## WORK INSTRUCTION
Transcribe exactly the span of lines that begins the records and ends with the line holding "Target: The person", both boundary lines included.

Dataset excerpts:
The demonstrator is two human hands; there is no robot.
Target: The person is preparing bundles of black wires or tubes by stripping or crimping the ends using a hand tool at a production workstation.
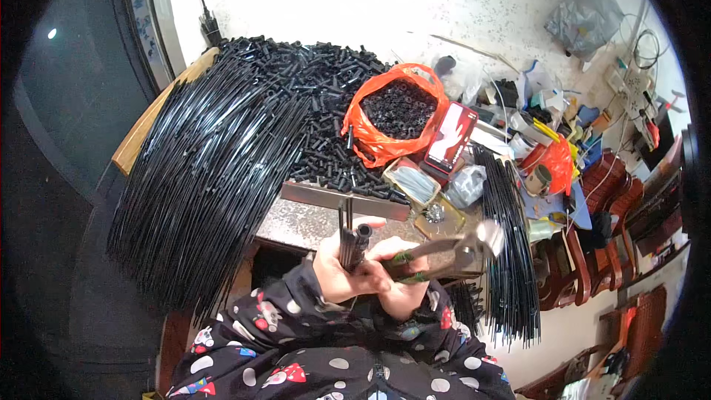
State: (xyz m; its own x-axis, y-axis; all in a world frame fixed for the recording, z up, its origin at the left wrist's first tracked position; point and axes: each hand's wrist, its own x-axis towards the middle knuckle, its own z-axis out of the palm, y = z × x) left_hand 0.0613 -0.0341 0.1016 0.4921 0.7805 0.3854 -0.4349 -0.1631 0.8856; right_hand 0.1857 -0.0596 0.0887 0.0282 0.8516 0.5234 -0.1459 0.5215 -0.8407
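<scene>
Left grip (pixel 335 274) curls round black rods (pixel 344 243), right grip (pixel 400 280) round pliers (pixel 465 252), both nearside of the metal bar (pixel 344 201); black fittings (pixel 326 157) lie beyond.

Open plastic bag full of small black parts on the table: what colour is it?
The bag is bright orange-red, seen best in the head view.

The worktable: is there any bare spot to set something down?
A small patch of speckled tabletop shows bare, between the metal bar, long black rods and the left hand. Beyond the bar it is crowded with short black tubes and an orange bag.
</scene>
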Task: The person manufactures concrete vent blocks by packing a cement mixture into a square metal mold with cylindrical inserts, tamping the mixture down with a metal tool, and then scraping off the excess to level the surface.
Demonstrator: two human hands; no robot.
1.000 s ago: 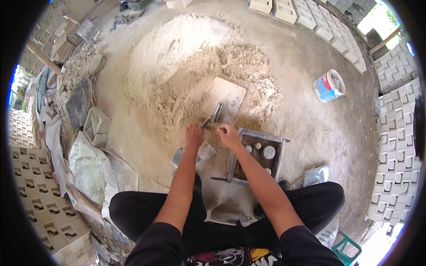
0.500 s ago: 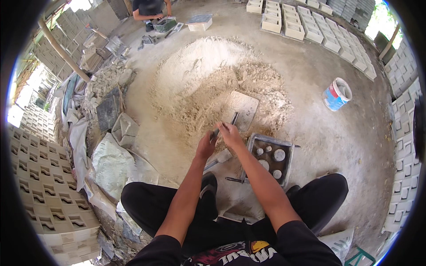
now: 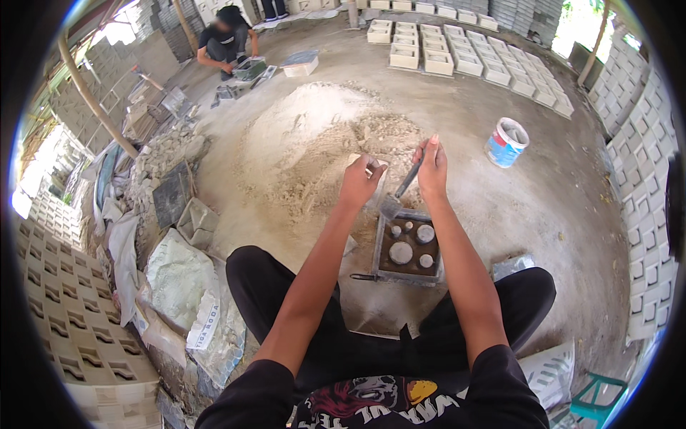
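Note:
My left hand (image 3: 362,179) is curled closed around the short handle of a flat tool with a pale square blade (image 3: 354,159), mostly hidden behind the fingers. To its right, my right hand (image 3: 431,166) grips the dark handle of a small tool with a blunt grey head (image 3: 390,206). That head hangs at the far left corner of a square metal mould (image 3: 406,277), touching or just above it; I cannot tell which. Brown material fills the mould around several round grey discs (image 3: 401,252). Beyond my hands lies a heap of pale and brown sand-like material (image 3: 314,136).
A white, blue and red bucket (image 3: 507,143) stands to the right. Rows of cast blocks (image 3: 468,61) cover the far floor. Another person (image 3: 227,43) crouches at the far left beside a mould. Rubble, sacks (image 3: 182,268) and stacked patterned blocks (image 3: 71,293) line the left; a green stool (image 3: 600,397) stands near right.
My hands were together over the pale blade; now they have parted. The right hand has moved right with the grey-headed tool over the mould's edge, while the pale blade has tilted up.

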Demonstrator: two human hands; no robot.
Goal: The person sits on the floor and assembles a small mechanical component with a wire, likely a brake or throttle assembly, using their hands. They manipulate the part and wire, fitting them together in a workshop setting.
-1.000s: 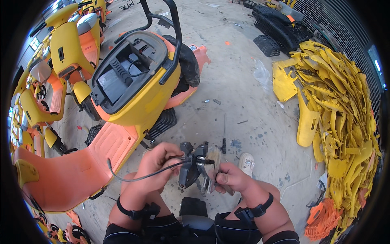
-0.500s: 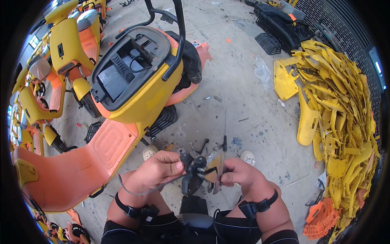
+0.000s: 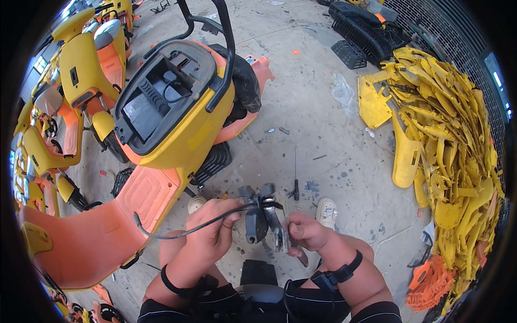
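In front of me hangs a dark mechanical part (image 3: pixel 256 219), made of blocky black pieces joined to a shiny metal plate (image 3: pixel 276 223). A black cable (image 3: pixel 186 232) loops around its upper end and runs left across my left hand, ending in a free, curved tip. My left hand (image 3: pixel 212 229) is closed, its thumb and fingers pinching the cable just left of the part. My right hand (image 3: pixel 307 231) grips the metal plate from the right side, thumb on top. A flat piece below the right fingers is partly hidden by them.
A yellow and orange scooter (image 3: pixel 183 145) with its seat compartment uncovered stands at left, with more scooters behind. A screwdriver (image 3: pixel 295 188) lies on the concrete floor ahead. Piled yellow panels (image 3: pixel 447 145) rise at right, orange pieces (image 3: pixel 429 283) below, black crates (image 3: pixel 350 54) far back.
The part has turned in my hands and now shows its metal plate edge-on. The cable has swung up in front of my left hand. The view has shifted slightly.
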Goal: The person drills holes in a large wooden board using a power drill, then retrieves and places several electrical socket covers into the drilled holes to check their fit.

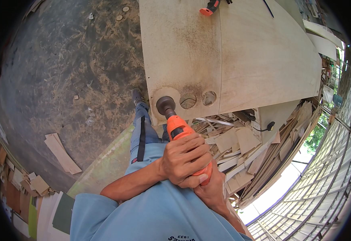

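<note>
An orange cordless drill (180, 125) is held in both my hands and points away from me. My left hand (186, 158) is closed over the drill's body, its fingers wrapped across the top. Behind and below it, my right hand (212, 188) grips the handle, its fingers partly hidden by the left hand. On the drill's front sits a dark round hole saw (165, 103), at the near left corner of a plywood sheet (183, 48). Pale dust surrounds the hole saw; whether its teeth are in the wood is hidden. Two round holes (188, 101) lie just right of it.
Another orange and black tool (210, 9) lies on the sheet's far part. Wood offcuts (240, 140) are heaped under its right side, beside a cable with a black end (270, 126). A wood strip (61, 152) and two wooden discs (119, 17) lie on the dusty floor (63, 80).
</note>
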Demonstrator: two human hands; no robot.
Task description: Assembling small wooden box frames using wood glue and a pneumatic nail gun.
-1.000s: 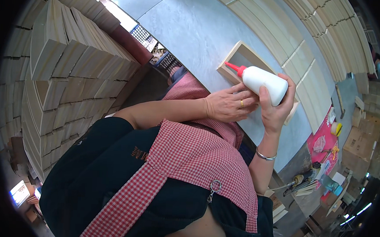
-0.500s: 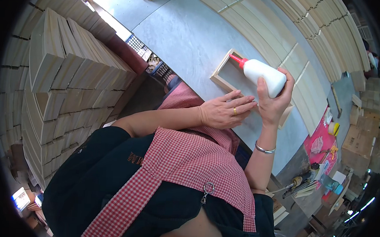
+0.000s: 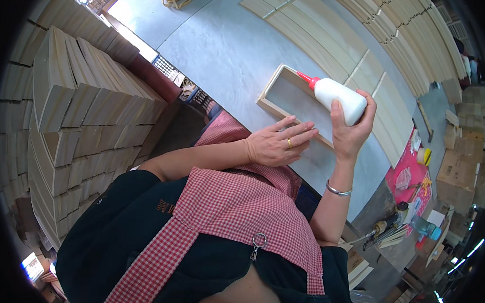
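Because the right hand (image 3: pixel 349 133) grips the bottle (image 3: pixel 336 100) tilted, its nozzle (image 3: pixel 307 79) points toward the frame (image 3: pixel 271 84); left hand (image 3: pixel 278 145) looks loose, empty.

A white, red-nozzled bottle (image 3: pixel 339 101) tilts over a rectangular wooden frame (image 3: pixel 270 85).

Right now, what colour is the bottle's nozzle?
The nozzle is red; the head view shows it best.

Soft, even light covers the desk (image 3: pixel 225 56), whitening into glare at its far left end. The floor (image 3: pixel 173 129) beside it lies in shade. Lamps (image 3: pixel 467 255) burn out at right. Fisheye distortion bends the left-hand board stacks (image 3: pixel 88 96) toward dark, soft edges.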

## TASK OUTPUT
The demonstrator is two human hands; there is no robot.
Target: The person is preparing bundles of black wires or tubes by stripping or crimping the ends using a hand tool at a production workstation.

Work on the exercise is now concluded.